Redacción Canal Abierto | Trabajadores de hospitales públicos, residentes, profesionales de la salud, organizaciones sindicales, colectivos de personas con discapacidad y pacientes se movilizaron este jueves hacia Plaza de Mayo en el marco de una Jornada Federal en Defensa de la Salud Pública para denunciar el ajuste impulsado por el gobierno de Javier Milei sobre el sistema sanitario.
La convocatoria tuvo réplicas en distintas ciudades del país y expresó un malestar creciente frente al deterioro salarial, los despidos, la falta de presupuesto, el vaciamiento de programas nacionales y las dificultades cada vez mayores para garantizar atención, tratamientos y acceso a medicamentos.
“Sin trabajadores no hay salud”, “La salud no se vende, se defiende” y “No se puede sostener más” fueron algunas de las consignas que atravesaron la movilización, donde confluyeron trabajadores del Hospital Garrahan, hospitales nacionales, provinciales y municipales, sectores de salud mental, organizaciones de discapacidad y agrupaciones sindicales.
La protesta se da en un contexto de fuerte conflictividad en el sector sanitario. Desde la asunción de Milei, distintos espacios vienen denunciando recortes presupuestarios, paralización de programas, despidos en áreas estratégicas y una caída abrupta del poder adquisitivo de los salarios.
En los hospitales públicos, trabajadores advierten que los ingresos quedaron muy por debajo de la inflación mientras aumentan las cargas laborales, la demanda de atención y el pluriempleo. La situación golpea especialmente a residentes y concurrentes, que denuncian condiciones de precarización estructural agravadas por el ajuste.
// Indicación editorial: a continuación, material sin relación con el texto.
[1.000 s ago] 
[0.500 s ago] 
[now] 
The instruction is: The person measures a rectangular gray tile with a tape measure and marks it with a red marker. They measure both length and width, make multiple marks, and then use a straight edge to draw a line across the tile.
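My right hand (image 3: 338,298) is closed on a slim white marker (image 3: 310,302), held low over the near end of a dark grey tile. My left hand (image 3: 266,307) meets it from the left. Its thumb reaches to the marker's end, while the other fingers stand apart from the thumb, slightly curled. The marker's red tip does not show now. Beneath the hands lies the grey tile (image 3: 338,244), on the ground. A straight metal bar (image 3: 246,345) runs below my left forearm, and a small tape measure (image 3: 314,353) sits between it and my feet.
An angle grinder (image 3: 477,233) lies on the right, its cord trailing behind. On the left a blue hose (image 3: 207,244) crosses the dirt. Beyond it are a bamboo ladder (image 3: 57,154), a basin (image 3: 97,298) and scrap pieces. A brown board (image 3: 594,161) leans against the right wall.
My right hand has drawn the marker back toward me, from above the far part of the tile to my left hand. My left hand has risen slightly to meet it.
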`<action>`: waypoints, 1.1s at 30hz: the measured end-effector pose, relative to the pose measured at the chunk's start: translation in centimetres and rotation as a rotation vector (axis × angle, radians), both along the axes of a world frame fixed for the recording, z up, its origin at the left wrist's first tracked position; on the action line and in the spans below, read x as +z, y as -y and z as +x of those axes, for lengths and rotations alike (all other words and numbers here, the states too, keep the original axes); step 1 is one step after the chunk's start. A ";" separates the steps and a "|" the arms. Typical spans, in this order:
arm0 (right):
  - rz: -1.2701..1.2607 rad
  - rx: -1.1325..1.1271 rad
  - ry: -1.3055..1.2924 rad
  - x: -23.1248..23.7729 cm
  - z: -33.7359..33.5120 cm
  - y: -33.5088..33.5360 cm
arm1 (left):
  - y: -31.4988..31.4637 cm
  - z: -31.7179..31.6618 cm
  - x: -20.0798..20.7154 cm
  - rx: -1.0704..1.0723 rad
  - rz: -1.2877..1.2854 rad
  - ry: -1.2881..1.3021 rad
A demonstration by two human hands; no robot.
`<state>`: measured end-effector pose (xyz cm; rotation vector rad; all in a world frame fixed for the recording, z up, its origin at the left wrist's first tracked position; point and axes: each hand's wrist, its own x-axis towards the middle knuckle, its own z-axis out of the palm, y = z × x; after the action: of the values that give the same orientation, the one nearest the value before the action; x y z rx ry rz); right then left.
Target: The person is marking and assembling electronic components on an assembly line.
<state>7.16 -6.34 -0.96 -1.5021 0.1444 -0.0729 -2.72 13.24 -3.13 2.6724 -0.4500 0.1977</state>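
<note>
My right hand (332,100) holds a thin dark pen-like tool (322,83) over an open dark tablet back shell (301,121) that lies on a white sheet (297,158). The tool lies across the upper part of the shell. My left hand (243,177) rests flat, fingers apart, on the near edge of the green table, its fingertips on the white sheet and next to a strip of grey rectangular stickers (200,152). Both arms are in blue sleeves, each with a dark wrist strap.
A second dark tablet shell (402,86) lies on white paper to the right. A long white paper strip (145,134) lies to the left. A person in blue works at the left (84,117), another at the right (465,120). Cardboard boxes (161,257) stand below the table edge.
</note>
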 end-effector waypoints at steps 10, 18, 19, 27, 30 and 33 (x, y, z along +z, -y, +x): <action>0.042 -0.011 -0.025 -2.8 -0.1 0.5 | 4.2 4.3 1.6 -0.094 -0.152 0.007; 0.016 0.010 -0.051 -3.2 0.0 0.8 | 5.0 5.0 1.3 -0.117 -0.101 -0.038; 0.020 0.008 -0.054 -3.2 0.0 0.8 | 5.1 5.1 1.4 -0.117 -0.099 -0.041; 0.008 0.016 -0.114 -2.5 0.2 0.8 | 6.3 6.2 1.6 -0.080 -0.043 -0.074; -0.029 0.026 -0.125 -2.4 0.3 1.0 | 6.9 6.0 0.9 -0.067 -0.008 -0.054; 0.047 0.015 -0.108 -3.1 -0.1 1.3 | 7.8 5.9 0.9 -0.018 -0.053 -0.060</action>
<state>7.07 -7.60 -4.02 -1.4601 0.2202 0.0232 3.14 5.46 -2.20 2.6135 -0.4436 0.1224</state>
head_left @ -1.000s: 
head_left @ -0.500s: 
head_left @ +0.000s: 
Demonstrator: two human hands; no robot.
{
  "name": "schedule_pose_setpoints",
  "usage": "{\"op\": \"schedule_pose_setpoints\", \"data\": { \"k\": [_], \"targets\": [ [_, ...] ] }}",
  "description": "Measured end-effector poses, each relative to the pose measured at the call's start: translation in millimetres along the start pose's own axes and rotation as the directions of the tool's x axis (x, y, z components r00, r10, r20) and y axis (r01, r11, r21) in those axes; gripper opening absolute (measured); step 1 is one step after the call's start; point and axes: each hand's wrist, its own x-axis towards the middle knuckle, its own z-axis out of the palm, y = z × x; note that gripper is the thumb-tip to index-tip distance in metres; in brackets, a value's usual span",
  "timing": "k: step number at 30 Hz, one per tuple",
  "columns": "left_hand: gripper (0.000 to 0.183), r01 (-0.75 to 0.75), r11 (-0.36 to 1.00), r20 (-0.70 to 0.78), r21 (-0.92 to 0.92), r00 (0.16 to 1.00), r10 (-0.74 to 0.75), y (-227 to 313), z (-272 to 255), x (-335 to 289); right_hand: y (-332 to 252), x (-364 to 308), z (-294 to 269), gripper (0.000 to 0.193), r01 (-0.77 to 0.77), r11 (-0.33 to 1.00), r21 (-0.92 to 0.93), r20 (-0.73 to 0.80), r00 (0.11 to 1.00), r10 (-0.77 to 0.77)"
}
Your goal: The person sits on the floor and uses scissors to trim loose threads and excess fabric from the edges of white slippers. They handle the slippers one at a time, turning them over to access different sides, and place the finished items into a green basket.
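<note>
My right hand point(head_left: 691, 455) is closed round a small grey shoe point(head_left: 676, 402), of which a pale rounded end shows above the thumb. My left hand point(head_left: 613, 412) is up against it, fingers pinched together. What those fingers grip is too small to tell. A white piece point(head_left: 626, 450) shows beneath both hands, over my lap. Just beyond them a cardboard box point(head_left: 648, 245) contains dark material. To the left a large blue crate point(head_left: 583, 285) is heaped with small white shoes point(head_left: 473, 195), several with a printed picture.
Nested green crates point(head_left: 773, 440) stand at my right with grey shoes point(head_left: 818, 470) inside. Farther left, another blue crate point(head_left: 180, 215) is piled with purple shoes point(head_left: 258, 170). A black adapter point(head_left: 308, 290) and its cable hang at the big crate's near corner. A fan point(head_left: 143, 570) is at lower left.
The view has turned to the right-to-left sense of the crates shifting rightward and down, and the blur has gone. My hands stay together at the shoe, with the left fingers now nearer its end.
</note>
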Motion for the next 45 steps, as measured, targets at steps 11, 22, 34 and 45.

A esto se suma el desfinanciamiento de políticas vinculadas a salud sexual, VIH, vacunación, salud mental y abordajes territoriales, además de las denuncias por demoras o interrupciones en la entrega de medicamentos oncológicos y tratamientos de alto costo.
Durante la jornada también tuvieron fuerte presencia organizaciones de personas con discapacidad y familiares, que vienen alertando sobre la crisis que atraviesa el sector por la falta de actualización de aranceles, pagos demorados y recortes que ponen en riesgo prestaciones esenciales.
Los manifestantes señalaron además que el deterioro de las condiciones económicas y sociales impacta de lleno sobre el sistema sanitario público. “Cada vez llega más gente a los hospitales porque no puede pagar una prepaga o un medicamento, pero al mismo tiempo hay menos recursos y peores condiciones de trabajo”, sintetizaban trabajadores durante la movilización.
Desde los sectores convocantes sostienen que el Gobierno busca avanzar en una lógica de mercantilización de la salud, debilitando el sistema público y transfiriendo costos a pacientes y trabajadores.
La marcha también expresó solidaridad con los distintos conflictos abiertos en hospitales nacionales y provinciales, y reclamó la reincorporación de despedidos, aumento presupuestario, recomposición salarial y garantías para el acceso universal a la salud.
“La salud pública está sosteniéndose por el esfuerzo de sus trabajadores”, repetían desde las columnas que avanzaron hacia Plaza de Mayo. El mensaje que dejó la jornada fue claro: frente al ajuste, el sistema sanitario atraviesa una situación crítica y los sectores movilizados advierten que el deterioro ya impacta de manera directa sobre millones de personas.